Postgres Postmaster does not scale

(recall.ai)

73 points | by davidgu 14 hours ago

10 comments

  • kayson 1 hour ago
    > sudo echo $NUM_PAGES > /proc/sys/vm/nr_hugepages

    This won't work :) echo will run as root but the redirection is still running as the unprivileged user. Needs to be run from a privileged shell or by doing something like sudo sh -c "echo $NUM_PAGES > /proc/sys/vm/nr_hugepages"

    The point gets across, though, technicality notwithstanding.

    • timetoogo 28 minutes ago
      Great point, I was running as root so I didn't pick this up. Corrected, thank you!
    • thayne 55 minutes ago
      Or

          echo $NUM_PAGES | tee /proc/sys/vm/nr_hugepages 
      
      
      I've always found it odd that there isn't a standard command to write stdin to a file that doesn't also write it to stdout. Or that tee doesn't have an option to supress writing to stdout.
      • axiolite 45 minutes ago
        You forgot the "sudo" before "tee"

        > write stdin to a file that doesn't also write it to stdout

        You mean like "dd of=/path/file" ?

  • haki 1 hour ago
    Some a prime example of a service that naturally peaks at round hours.

    We have a habbit of never scheduling long running processes at round hours. Usually because they tend to be busier.

    https://hakibenita.com/sql-tricks-application-dba#dont-sched...

    • abrookewood 1 hour ago
      I wish more applications would adopt the "H" option that Jenkins uses in it's cron notation - essentially it is a randomiser, based on some sort of deterministic hashing function. So you say you want this job to run hourly and it will always run at the same minute past the hour, but you don't know (or care) what that minute that is. Designed to prevent the thundering herd problem with scheduled work.
  • mannyv 1 hour ago
    Note that they were running Postgres on a 32 CPU box with 256GB of ram.

    I'm actually surprised that it handled that many connections. The data implies that they have 4000 new connections/sec...but is it 4000 connections handled/sec?

  • atherton94027 1 hour ago
    I'm a bit confused here, do they have a single database they're writing to? Wouldn't it be easier and more reliable to shard the data per customer?
    • hinkley 32 minutes ago
      When one customer is 50 times bigger than your average customer then sharding doesn't do much.
      • BatteryMountain 14 minutes ago
        Combination of partitioning + sharding perhaps? Often times its is only a handful of tables that grows large, so even less so for a single large customer, thus sharding that customer out and then partitioning the data by a common/natural boundary should get you 90% there. Majority of data can be partitioned, and it doesn't have to be by date - it pays dividends to go sit with the data and reflect what is being stored, its read/write pattern and its overall shape, to determine where to slice the partitions best. Sometimes splitting a wide table into two or three smaller tables can work if your joins aren't too frequent or complex. Can also help if you can determine which of the rows can be considered hot or cold, so you move the colder/hotter data to a separate tables to speed up read/writes. There are always opportunities for storage optimization large datasets but it does take time & careful attention to get it right.
    • atsjie 1 hour ago
      I wouldn't call that "easier" perse.
  • vel0city 2 hours ago
    Isn't this kind of the reason why teams will tend to put database proxies in front of their postgres instances, to handle massive sudden influxes of potentially short lived connections?

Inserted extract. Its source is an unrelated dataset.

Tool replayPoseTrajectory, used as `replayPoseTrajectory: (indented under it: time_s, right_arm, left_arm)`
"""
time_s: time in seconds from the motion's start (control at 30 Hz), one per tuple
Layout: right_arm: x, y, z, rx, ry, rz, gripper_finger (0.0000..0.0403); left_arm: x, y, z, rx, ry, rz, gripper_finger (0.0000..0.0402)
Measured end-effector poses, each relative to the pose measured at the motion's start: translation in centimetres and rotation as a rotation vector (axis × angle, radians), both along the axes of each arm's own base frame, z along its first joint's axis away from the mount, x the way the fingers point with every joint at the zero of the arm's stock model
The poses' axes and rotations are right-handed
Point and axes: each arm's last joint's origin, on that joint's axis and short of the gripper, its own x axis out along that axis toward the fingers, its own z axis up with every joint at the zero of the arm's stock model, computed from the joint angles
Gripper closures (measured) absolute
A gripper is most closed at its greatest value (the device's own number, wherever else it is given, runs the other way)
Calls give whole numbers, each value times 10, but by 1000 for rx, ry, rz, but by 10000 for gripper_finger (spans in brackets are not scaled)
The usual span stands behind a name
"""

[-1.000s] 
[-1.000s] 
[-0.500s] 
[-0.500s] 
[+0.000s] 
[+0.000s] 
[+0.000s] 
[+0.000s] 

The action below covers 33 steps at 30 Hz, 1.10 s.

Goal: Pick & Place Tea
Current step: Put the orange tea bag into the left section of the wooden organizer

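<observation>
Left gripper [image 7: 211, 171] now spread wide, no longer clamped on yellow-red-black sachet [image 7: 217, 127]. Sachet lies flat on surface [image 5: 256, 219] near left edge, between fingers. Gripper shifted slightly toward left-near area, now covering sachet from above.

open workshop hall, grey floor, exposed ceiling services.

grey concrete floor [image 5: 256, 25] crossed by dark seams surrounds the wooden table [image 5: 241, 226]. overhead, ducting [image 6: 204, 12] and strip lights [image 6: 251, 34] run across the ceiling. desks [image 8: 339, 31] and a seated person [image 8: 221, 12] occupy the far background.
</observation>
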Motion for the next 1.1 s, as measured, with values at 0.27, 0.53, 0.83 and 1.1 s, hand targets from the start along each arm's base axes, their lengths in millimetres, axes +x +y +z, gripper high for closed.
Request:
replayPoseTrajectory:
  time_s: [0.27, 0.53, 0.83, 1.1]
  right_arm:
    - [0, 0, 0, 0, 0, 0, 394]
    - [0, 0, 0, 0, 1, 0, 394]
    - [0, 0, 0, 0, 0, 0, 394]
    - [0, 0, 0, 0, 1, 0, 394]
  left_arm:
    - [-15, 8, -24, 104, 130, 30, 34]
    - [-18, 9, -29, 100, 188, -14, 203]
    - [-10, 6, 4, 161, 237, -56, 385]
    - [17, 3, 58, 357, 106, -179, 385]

    This sounds exactly like the problem tools like pgbouncer were designed to solve. If you're on AWS one could look at RDS Proxy.

    • pmontra 1 hour ago
      The article is very well written but is somewhat lacking at the end.

      The conclusion lists pgbouncer as one of the solutions but it does not explain it clearly.

      > Many pieces of wisdom in the engineering zeitgeist are well preached but poorly understood. Postgres connection pooling falls neatly into this category. In this expedition we found one of the underlying reasons that connection pooling is so widely deployed on postgres systems running at scale. [...] an artificial constraint that has warped the shape of the developer ecosystem (RDS Proxy, pgbouncer, pgcat, etc) around it.

      The artificial constraint is the single core nature of postmaster.

      Other points at the end of the article that can be improved:

      > we can mechnically reason about a solution.

      Mechanically as in letting an AI find a solution, or as in reasoning like a mechanic, or? Furthermore:

      > * Implementing jitter in our fleet of EC2 instances reduced the peak connection rate

      How? Did they wait a random amount of milliseconds before sending queries to the db?

      > * Eliminating bursts of parallel queries from our API servers

      How?

      • tbrownaw 1 hour ago
        > Mechanically as in letting an AI find a solution, or as in reasoning like a mechanic, or?

        As in it's fully characterized, so you can use only math and logic rather than relying on experience and guesswork.

    • evanelias 2 hours ago
      Also check out ProxySQL [1][2], it's an extremely powerful and battle-tested proxy. Originally it was only for MySQL/MariaDB, where it is very widely used at scale, even despite MySQL already having excellent built-in scalable threaded connection management. But ProxySQL also added Postgres support too in 2024 and that has become a major focus.

      [1] https://proxysql.com/

      [2] https://github.com/sysown/proxysql

      • sroussey 1 hour ago
        And lets you rewrite queries on the fly. :)
  • levkk 1 hour ago
    One of the many problems PgDog will solve for you!
    • eatonphil 1 hour ago
      The article addresses this, sort of. I don't understand how you can run multiple postmasters.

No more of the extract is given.